Church History
A Place to Belong


“A Place to Belong,” Global Histories: Zimbabwe (2022)

“A Place to Belong,” Global Histories: Zimbabwe

A Place to Belong

Naume Keresia Salizani grew up in a humble home in a family of nine children. Her father had come from Malawi looking for work. To make a living, she and her siblings helped grow and sell sugarcane and sweet potatoes. Despite these challenges, she had a happy childhood. “I enjoyed my life as a young person, because my father and mother, well, they loved each other. And they loved us,” she said. “So I was so, so happy.”

Naume’s brother joined the Church in the 1980s, when she was a teenager. He invited her to attend with him. She agreed. “I just felt the Spirit,” she recalled. “I just felt like I belonged there.” Before leaving for his own mission, her brother baptized Naume in a nearby river with a strong current. “I was very skinny. He had to hold me tight because the water was flowing so hard,” she laughed. “I had to just hold on for my life.”

One of the missionaries who had taught Naume was named Edward Dube. Like Naume, Edward was raised in humble circumstances. As a child he walked over seven kilometers each way to school, barefoot, and helped his parents in the fields after school. As a young man he worked as a domestic servant for a white Latter-day Saint family, who invited him to church.
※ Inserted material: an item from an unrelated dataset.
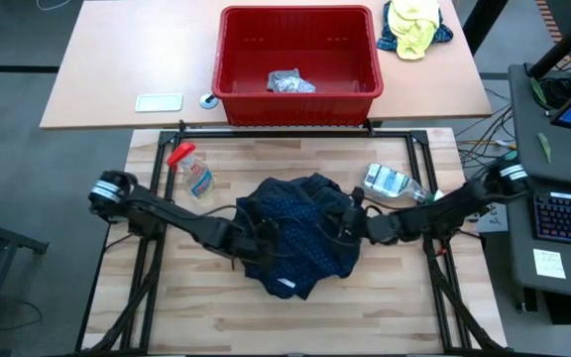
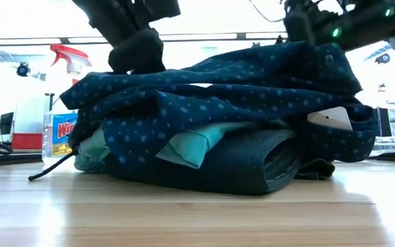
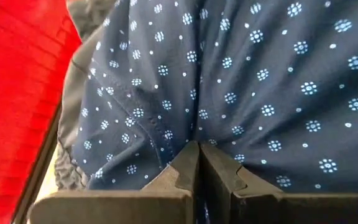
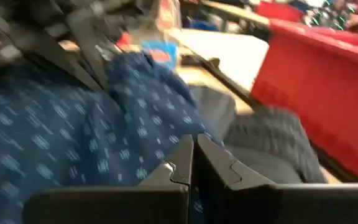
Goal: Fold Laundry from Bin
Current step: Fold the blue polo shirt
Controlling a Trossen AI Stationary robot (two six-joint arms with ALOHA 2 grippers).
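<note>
Navy dotted cloth tops your laundry pile (image 1: 300,236) in the high view; take that pile as your landmark, sitting mid wooden table (image 1: 216,307). Your left gripper (image 1: 249,241) is at the pile's left edge, your right gripper (image 1: 350,224) at its right edge, both down on the fabric. Whether either one pinches cloth you can't tell from above. Beyond the pile, on the far tan table (image 1: 117,69), you've got the red bin (image 1: 298,61) with one small grey patterned garment (image 1: 290,82) in it. A spray bottle (image 1: 192,171) lies off the pile's far-left corner, a clear plastic bottle (image 1: 393,182) off its far-right corner. A yellow-and-blue bundle (image 1: 414,28) sits just right of the bin. Low view: you see the pile stacked, navy dotted garment (image 2: 238,89) draped over a turquoise one (image 2: 197,145) and a dark grey folded one (image 2: 252,165), with a pale tag (image 2: 331,118) poking out at one end. Both arms come down onto the pile's top. The spray bottle shows behind the pile. Left wrist view: your left fingers (image 3: 182,171) are pressed fully together, tips against the navy dotted cloth; a grip isn't clear. Red bin wall beside it. Right wrist view: your right fingers (image 4: 180,163) are also fully together, over navy cloth, dark grey fabric just beside, bin past that.
</note>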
When Edward first went to church, he felt uncomfortable, because the congregation was overwhelmingly white. “As I walked into the chapel, I just wanted to walk back out,” he recalled. After church, he remembered, the branch president greeted him, but other members’ behavior made him feel unwelcome: “With those eyes, you know? With just the eyes, like you don’t belong here.”

Shortly thereafter, Edward attended district conference in Harare, where he saw many Black Church members. Encouraged, he continued attending and was baptized in August. Two years later, he served as a full-time missionary. During this time, he taught Naume and her family. During his 27 months of missionary service, Edward went from being “quiet” to gaining confidence as he worked with and learned to love many people different from himself.
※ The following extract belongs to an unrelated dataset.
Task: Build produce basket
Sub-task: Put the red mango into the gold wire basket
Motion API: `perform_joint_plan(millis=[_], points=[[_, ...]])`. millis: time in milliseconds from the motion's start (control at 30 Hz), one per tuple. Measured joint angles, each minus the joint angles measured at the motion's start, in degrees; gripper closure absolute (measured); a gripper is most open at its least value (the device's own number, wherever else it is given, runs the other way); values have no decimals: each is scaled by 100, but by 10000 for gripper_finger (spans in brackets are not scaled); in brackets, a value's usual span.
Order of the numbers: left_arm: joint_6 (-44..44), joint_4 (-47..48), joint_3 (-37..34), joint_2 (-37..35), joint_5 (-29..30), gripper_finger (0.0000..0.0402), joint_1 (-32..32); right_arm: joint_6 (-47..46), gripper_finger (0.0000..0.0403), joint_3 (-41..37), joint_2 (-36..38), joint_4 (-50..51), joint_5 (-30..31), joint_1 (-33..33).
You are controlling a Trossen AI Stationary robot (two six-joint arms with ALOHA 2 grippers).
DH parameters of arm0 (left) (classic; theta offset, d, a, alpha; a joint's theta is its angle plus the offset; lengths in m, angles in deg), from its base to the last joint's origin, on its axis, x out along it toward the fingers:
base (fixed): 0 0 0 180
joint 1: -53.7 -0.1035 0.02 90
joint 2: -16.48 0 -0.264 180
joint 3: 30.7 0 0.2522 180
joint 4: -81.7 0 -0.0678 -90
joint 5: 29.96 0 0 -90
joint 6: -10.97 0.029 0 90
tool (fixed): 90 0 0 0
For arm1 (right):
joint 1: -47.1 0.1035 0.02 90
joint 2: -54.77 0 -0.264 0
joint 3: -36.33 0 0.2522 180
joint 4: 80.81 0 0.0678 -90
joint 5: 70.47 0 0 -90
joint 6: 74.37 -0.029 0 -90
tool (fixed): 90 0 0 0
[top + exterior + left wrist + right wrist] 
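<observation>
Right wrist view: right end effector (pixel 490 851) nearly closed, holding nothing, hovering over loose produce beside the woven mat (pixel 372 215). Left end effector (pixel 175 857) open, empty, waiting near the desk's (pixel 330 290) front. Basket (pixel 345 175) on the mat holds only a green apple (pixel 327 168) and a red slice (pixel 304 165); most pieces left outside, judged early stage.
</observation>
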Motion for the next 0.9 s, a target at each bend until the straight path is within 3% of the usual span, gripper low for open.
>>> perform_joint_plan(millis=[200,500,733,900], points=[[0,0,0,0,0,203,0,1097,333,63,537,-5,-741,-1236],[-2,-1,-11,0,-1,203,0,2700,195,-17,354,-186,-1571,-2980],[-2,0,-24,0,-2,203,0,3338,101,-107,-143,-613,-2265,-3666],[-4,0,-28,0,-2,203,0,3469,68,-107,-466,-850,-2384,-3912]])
After his mission, he and Naume began writing letters and eventually decided to marry. They planned a simple ceremony in which she would wear an ordinary dress and he would wear his missionary suit. But the Relief Society sisters of Edward’s branch in Kwekwe stepped in to help. Naume ended up choosing between three beautiful wedding gowns. Their parents, siblings, and fellow Church members filled the Kwekwe chapel on that joyful day.